Global revenue growth rates provide the best evidence possible of why new revenue sources and business models must be developed in the mobile industry.
Traditional mobile revenues will have a compound annual growth rate of about one percent to 2020, GSMA Intelligence predicts, and virtually all of that growth will come in developing markets,
particularly India, China, Pakistan, Indonesia and Bangladesh, as well as Sub-Saharan Africa and Latin America.
Revenue in North America and Europe, for example, will be flat. In product life cycle terms, that means the mobile business now has reached the peak of its cycle in developed nations, though not yet in developing markets. Revenue decline follows.

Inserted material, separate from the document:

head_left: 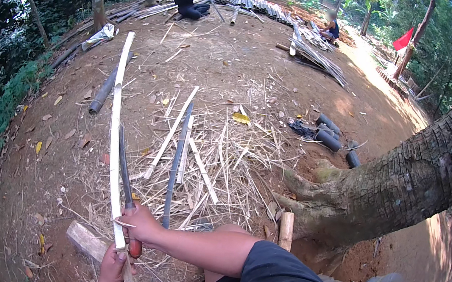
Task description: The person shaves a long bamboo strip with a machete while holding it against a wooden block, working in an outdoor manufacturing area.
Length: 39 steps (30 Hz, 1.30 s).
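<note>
A long pale bamboo strip (116, 112) runs from my lap area out over the ground. My left hand (111, 269) is closed around its near end. Just above that, my right hand (142, 225) grips a knife with a rounded reddish-brown handle (135, 248), pressed close to the strip. At my right fist a thin pale sliver crosses the strip; I cannot tell whether it is blade or shaving. A long dark piece (125, 168) lines up with that fist, and its join is hidden by the fingers. Below the strip, a wood block (86, 241) lies on the soil.
Pale shavings (226, 171) and split bamboo strips (173, 132) litter the ground ahead. A thick tree trunk (408, 173) leans at right, near short dark bamboo pieces (328, 139). Two people sit far off by a bamboo pile (256, 6). A dark bamboo pole (104, 92) lies left.
</note>
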Each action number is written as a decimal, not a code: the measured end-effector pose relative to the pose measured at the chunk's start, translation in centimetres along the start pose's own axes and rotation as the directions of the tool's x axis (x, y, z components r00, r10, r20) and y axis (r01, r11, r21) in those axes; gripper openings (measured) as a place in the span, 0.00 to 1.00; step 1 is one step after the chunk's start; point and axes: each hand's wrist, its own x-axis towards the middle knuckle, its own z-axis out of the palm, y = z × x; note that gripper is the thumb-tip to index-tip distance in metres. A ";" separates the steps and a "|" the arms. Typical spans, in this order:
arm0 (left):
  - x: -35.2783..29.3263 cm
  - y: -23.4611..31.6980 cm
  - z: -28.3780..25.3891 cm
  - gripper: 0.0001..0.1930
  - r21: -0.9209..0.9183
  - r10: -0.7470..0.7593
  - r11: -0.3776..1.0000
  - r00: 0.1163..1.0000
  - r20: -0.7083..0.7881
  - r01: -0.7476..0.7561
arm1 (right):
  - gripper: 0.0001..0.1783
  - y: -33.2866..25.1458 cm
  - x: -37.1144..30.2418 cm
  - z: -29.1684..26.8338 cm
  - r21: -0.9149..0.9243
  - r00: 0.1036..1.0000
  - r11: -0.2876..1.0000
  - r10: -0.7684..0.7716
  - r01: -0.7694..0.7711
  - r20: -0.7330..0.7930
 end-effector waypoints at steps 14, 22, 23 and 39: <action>-0.1 1.0 -1.6 0.09 -0.473 -0.393 0.837 0.903 -0.173 0.274 | 0.08 0.2 1.7 -1.8 -0.135 0.996 0.987 0.086 -0.090 -0.030; -0.7 0.5 -1.8 0.13 -0.198 -0.305 0.945 0.917 -0.259 0.259 | 0.13 -0.8 1.2 -1.2 -0.148 0.996 0.985 0.093 -0.094 -0.008; -0.8 0.3 -1.5 0.13 -0.103 -0.273 0.962 0.921 -0.278 0.253 | 0.14 -0.8 1.2 -1.2 -0.154 0.996 0.984 0.094 -0.094 -0.004; -1.4 0.1 -1.3 0.10 -0.263 -0.410 0.899 0.883 -0.227 0.350 | 0.10 -0.8 1.1 -0.9 -0.203 0.993 0.972 0.121 -0.118 0.005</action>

Despite growth slowing, especially beyond 2020, China will account for around 40 percent
of global mobile revenue growth between 2017 and 2025.
The number of unique mobile subscribers will reach 5.9 billion by 2025, equivalent to 71 percent of the world’s population.
By 2025, two thirds of mobile connections (excluding cellular IoT) across the world will operate on high-speed networks, with 4G accounting for 53 percent of total mobile SIMs and 5G at 14 percent.
The number of Internet of Things (IoT) connections (cellular and non-cellular) will increase more than threefold worldwide between 2017 and 2025, reaching 25 billion.